While Azah receives a lot of attention, Carthage possesses some big bodies on the offensive line that can open up holes and make life easy for the featured back.
"Everyone knows about their back, but when you have a combo platter of that offensive line and that power back, it creates some problems for us up front," Moskov said. "You've got to tackle him square. You can't hope to reach out and grab him because he's gonna break those tackles."
Auburn's offense will also face its share of challenges. The Maroons' 14-point output two weeks ago against the Comets was the team's worst of the season; it was also one of only two times this year Auburn failed to reach 20 points.
Carthage hasn't dropped below eighth in the state rankings this year, and the Comets' lone loss came against Utica Proctor, an undefeated Class AA team, in their second game of the season.
A HISTORY LESSON AND DEJA VU
Auburn's last section title came in 2006, and it was one of the strangest journey's to a championship in recent memory.
Still in Class AA then, the Maroons initially didn't qualify for Section III's playoff field after drawing the short stick on a tiebreaking procedure used to determine the last two qualifying teams.
Scheduled to play a pair of crossover games to conclude its season, Auburn found out on the eve of sectional play that another team, Corcoran, had been disqualified for using an ineligible player during the regular season.

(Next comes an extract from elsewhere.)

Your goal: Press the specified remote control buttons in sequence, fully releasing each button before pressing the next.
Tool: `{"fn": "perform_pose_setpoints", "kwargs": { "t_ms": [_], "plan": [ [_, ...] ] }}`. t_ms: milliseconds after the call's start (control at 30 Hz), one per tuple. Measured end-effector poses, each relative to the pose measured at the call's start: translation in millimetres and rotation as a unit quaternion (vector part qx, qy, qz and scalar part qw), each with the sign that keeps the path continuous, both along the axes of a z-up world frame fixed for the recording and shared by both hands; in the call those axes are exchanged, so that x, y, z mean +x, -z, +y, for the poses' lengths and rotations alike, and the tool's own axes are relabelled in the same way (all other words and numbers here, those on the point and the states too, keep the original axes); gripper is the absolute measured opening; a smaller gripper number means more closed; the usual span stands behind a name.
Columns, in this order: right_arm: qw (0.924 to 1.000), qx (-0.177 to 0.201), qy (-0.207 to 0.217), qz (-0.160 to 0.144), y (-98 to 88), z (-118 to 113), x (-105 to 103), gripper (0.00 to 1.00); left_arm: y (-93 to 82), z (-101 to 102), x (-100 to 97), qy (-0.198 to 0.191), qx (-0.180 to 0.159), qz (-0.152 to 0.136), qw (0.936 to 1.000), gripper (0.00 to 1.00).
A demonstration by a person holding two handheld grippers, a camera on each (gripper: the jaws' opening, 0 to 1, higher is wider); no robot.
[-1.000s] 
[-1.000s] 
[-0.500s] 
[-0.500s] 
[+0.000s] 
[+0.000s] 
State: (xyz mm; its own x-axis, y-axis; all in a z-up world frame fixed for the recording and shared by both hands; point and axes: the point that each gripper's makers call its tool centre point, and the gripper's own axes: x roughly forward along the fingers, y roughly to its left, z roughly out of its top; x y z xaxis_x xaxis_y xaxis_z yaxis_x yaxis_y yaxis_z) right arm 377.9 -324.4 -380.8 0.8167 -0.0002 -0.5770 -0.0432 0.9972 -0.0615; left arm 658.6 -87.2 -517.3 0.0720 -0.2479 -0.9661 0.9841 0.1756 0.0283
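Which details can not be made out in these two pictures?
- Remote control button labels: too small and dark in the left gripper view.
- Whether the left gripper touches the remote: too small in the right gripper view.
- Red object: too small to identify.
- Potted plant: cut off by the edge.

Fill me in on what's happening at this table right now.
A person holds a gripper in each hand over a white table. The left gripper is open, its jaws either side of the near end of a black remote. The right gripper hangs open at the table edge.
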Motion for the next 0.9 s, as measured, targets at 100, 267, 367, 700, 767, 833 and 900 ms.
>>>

The Cougars were out and the Maroons were in. In Auburn's first-round game against Henninger, the Maroons scored 27 unanswered points in the fourth quarter to defeat the Black Knights 47-40. A win over Fayetteville-Manlius followed in the semifinals, setting up a championship bout against Rome Free Academy.
Originally on the outside looking in, the Maroons earned the section title with a 42-14 drubbing over RFA. A few weeks later Auburn claimed the state championship, its only state title since the NYSPHSAA began an official tournament in 1993.
Auburn didn't win another sectional game until 2014, and this year's finals appearance is the Maroons' first since that unlikely postseason run in 2006.
That year ended with a title while this year might not, but considering how these Maroons began their sectional journey, similar vibes are inescapable.
"I think for the coaches that were there in '06, during the comeback Friday night I think there's no question you felt it. It's kinda that deja vu," Moskov said. "We've talked about '06 with our kids because you always want to keep up the story of Auburn football, but these kids know they're forging their own story right now."